Stuff I will watch regularly: Castle, Person of Interest, The Blacklist, probably Sleepy Hollow (John Noble's apparently part of the main cast this season, which is cool) and Arrow

Stuff I will try for a few episodes: Gotham, Agents of SHIELD (the last half-dozen episodes of the first season redeemed it, but if it can't keep the momentum I'll probably drop it), Flash

Stuff I'll probably watch even though it stopped being good years ago: The Mentalist, probably NCIS for background noise

Stuff that shouldn't have been cancelled last season: Almost Human, Warehouse 13

Stuff that Yahoo! had best not fuck up: Community

Too much free time on my hands: Yes


EDIT: Actually, my antenna only receives NBC and Fox so I suppose it's time to cut out NCIS entirely.


----------



## Flame (Sep 25, 2014)

Person of Interest
Homeland


homeland ended with a bhang.. cant "brloody" wait.


----------



## Tiffani (Oct 12, 2014)

I watch NFL football, Big Bang Theory, The Blacklist, Chicago Fire (background watching mostly), and The Walking Dead


----------



## BORTZ (Oct 29, 2014)

Brooklyn nine nine is the only thing I really watch anymore. 
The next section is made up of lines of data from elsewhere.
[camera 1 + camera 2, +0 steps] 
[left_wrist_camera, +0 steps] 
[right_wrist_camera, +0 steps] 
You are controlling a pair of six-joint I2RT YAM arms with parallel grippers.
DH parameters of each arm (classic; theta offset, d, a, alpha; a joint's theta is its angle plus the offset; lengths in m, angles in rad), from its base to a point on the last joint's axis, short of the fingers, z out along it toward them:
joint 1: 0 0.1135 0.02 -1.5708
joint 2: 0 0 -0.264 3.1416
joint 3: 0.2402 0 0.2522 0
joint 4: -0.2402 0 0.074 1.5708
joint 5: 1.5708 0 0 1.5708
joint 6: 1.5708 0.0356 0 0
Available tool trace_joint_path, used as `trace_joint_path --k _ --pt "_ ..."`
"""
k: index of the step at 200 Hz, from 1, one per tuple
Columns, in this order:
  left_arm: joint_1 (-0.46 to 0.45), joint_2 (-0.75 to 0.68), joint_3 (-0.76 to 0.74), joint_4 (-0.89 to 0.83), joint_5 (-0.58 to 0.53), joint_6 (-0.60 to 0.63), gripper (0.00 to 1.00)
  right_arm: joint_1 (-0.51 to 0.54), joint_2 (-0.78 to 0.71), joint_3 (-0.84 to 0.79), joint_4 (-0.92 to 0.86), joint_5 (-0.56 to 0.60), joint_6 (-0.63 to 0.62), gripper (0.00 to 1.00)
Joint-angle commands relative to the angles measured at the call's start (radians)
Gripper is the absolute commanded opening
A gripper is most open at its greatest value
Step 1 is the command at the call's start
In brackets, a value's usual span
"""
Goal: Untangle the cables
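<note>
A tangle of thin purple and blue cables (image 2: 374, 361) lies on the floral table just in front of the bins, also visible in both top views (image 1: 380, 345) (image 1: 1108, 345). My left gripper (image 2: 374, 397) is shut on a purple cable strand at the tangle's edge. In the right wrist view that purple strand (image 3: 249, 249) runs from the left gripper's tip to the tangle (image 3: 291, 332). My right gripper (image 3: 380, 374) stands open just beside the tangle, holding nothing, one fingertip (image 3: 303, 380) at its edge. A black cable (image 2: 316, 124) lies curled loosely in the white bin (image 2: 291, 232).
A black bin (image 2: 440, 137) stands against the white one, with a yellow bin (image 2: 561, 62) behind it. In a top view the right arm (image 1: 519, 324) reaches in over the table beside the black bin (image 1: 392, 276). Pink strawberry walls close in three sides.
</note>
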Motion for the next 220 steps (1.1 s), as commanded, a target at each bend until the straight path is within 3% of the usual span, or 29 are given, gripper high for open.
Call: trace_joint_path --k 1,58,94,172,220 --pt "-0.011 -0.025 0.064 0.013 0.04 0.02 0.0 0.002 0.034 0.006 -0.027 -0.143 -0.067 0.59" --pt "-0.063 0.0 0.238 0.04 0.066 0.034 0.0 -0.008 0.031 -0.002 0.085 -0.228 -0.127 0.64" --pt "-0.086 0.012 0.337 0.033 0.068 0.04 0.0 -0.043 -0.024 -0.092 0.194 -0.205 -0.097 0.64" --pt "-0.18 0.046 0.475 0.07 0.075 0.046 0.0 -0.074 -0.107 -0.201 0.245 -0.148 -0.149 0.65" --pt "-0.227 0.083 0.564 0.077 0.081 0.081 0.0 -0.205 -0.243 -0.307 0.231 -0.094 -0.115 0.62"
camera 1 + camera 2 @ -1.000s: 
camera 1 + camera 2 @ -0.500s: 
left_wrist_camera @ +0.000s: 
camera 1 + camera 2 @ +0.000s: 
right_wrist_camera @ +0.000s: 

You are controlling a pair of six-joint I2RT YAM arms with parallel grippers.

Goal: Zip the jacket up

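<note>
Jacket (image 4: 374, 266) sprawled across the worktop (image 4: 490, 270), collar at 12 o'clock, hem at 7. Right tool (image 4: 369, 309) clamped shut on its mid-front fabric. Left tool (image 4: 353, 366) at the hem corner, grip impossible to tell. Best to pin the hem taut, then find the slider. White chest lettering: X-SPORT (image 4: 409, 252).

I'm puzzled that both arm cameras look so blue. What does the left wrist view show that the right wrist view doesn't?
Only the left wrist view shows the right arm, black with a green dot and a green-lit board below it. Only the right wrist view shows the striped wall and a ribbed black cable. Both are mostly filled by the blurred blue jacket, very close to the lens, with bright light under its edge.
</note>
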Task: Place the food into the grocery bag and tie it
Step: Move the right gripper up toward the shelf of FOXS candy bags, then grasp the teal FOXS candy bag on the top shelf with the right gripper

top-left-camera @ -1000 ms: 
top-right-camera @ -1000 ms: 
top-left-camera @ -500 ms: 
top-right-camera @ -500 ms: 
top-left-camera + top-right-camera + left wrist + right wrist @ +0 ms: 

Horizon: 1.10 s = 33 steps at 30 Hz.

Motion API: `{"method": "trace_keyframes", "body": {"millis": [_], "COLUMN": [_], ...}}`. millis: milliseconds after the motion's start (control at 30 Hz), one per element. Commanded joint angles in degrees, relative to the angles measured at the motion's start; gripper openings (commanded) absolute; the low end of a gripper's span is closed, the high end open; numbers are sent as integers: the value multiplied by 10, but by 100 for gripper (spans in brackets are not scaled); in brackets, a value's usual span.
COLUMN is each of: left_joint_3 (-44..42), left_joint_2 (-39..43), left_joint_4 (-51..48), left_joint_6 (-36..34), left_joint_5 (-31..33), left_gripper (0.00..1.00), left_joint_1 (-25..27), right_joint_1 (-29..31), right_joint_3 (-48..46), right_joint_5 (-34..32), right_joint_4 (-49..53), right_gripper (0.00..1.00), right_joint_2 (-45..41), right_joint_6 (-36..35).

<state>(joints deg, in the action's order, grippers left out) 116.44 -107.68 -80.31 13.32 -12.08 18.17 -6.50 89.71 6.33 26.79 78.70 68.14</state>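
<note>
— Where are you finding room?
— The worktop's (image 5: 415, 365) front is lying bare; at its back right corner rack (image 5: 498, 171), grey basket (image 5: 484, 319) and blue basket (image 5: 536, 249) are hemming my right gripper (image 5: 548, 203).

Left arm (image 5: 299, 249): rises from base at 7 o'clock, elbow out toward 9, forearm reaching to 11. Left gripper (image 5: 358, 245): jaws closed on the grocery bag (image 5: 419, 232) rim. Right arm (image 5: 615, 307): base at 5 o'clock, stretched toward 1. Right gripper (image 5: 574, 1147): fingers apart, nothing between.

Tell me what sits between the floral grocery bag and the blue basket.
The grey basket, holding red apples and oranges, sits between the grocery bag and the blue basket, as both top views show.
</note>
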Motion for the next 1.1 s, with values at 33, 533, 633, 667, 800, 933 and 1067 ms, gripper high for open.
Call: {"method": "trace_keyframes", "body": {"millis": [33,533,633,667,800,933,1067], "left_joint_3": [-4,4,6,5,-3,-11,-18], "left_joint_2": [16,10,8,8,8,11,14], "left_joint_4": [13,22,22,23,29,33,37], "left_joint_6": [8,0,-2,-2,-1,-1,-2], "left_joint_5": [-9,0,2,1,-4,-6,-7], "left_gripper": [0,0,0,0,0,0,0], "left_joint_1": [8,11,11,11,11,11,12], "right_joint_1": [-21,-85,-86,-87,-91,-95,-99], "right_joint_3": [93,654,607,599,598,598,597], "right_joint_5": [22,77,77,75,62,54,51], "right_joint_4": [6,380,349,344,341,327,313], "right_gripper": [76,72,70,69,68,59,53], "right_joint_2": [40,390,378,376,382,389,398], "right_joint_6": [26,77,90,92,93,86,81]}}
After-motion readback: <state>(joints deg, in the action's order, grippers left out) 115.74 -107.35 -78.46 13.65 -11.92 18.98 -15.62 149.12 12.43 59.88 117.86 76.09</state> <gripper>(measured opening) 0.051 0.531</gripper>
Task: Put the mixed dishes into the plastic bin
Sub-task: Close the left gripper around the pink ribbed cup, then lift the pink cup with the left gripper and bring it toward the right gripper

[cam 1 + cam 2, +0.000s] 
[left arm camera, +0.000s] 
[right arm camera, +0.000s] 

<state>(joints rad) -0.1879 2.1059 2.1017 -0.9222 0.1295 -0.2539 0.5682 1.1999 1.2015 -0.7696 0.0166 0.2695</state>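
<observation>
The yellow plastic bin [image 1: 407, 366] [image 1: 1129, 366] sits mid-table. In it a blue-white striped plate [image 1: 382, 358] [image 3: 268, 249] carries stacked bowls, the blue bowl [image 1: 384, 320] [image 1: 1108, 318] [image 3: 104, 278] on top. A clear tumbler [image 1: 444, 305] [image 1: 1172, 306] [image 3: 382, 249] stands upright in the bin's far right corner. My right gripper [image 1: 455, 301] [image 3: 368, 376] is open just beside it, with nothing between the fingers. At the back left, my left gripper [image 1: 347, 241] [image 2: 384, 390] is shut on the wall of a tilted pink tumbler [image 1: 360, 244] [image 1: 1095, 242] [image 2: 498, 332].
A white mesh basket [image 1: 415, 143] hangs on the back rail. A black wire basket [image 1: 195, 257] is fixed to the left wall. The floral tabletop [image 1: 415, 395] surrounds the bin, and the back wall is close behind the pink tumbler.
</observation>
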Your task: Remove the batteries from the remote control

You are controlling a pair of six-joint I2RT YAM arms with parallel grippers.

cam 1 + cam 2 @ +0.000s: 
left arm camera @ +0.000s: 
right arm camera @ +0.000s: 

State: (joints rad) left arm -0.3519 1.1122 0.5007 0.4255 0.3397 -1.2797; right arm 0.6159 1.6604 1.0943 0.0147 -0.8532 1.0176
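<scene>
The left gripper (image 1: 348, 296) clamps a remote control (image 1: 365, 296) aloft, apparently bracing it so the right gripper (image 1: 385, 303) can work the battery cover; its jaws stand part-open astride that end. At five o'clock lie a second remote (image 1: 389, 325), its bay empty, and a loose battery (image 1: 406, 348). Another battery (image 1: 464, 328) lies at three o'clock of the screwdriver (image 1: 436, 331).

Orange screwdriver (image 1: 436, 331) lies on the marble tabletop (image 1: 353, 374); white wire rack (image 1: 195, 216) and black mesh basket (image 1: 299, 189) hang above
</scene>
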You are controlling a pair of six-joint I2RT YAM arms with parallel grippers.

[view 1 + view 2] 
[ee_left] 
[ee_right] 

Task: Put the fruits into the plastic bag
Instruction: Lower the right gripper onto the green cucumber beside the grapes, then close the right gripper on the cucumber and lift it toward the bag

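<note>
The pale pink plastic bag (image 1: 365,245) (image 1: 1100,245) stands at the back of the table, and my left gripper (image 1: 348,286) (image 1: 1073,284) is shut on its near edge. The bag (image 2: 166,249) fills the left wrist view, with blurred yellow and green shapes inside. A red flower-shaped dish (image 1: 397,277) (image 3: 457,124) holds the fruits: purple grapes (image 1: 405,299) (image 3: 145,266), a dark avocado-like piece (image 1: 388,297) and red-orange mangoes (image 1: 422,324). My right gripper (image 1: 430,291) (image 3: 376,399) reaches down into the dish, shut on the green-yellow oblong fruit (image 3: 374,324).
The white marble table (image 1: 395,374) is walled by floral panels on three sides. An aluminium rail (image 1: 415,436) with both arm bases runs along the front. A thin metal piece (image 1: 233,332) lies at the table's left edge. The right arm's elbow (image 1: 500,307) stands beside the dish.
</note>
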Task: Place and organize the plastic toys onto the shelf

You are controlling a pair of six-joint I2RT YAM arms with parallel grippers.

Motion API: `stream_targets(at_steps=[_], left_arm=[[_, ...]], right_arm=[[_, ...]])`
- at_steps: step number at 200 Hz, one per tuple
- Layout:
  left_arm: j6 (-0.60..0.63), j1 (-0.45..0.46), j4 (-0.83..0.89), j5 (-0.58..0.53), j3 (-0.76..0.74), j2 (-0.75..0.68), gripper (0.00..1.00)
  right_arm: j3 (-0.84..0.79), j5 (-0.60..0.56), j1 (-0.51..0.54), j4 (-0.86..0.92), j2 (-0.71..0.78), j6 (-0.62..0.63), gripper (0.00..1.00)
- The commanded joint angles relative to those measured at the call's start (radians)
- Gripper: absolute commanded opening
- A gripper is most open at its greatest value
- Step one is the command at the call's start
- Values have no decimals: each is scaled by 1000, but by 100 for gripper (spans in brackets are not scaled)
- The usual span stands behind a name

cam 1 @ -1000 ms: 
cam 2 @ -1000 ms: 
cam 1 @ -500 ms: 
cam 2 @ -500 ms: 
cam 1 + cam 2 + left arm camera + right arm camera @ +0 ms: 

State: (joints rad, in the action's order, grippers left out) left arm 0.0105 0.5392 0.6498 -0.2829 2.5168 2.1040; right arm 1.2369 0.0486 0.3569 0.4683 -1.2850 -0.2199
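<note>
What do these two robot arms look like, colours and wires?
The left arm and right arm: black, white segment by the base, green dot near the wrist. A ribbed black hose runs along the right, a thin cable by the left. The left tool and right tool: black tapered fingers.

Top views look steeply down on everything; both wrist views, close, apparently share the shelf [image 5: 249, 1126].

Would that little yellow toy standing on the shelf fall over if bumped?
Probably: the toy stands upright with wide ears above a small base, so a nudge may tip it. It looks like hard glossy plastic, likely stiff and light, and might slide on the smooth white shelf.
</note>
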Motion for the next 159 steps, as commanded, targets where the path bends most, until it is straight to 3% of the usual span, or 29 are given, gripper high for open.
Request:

I never thought I would say this but man, I wish they would let Community die.


----------



## Tiffani (Oct 29, 2014)

Bortz said:


> Brooklyn nine nine is the only thing I really watch anymore.
> 
> I never thought I would say this but man, I wish they would let Community die.


 

I can agree on Community. I really started to dislike it last season. I don't know if I can really explain why, though. It just started getting on my nerves with all the meta stuff.


----------



## TecXero (Oct 29, 2014)

I only really like shows with a science fiction element to it without being "gritty" or taking itself too seriously. So the only shows I'm looking forward to are Legend of Korra and the Teenage Mutant Ninja Turtles series. I'd love to see a new show along the lines of Star Trek or a decent cartoon series like Young Justice, but the future looks grim for my tastes.


----------